WHAT THE TASK REQUIRES:
Your answer should consist only of the lines below from the one with "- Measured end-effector" through the one with "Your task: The", copied exactly.

PROVIDED MATERIAL:
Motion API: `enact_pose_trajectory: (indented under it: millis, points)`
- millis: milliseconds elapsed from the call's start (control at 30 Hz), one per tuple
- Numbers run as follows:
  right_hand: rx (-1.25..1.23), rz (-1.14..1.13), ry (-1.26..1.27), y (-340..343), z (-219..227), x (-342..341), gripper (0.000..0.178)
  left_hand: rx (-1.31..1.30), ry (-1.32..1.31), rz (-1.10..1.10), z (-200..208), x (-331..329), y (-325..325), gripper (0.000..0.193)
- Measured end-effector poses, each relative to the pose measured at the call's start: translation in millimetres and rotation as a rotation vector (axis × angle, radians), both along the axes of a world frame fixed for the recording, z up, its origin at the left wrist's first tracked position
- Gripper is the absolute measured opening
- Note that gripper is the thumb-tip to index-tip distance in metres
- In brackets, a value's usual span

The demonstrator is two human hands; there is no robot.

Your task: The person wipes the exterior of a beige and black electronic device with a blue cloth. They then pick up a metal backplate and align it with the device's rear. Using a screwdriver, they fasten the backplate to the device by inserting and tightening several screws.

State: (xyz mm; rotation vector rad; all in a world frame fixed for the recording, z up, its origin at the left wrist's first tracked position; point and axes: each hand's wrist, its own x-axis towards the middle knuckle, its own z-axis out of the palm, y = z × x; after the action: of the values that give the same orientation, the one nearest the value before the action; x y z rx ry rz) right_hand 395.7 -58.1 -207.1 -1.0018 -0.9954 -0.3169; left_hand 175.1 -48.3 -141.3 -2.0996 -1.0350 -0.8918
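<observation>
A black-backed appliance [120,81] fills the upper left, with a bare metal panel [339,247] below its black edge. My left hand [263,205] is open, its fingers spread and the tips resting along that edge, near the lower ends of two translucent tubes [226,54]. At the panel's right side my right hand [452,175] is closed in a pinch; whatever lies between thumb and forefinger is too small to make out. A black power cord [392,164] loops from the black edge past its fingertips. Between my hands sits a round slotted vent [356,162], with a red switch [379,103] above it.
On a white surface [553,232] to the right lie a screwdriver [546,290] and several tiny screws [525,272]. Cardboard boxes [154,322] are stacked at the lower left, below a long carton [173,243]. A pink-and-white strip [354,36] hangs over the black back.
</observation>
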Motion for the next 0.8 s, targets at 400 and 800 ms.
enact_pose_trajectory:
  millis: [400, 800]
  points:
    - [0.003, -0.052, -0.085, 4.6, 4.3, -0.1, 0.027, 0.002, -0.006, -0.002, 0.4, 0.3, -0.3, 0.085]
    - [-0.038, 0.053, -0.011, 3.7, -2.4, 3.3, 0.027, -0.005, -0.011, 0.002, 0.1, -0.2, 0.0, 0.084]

COMPLETED TASK:
- Measured end-effector poses, each relative to the pose measured at the call's start: translation in millimetres and rotation as a rotation vector (axis × angle, radians), both along the axes of a world frame fixed for the recording, z up, its origin at the left wrist's first tracked position
- Gripper is the absolute measured opening
- Note that gripper is the thumb-tip to index-tip distance in metres
- In brackets, a value's usual span

The demonstrator is two human hands; there is no robot.

Your task: The person wipes the exterior of a beige and black electronic device with a blue cloth. They then pick up a metal backplate and align it with the device's rear. Using a screwdriver, they fasten the backplate to the device by inserting and tightening several screws.

This response is done.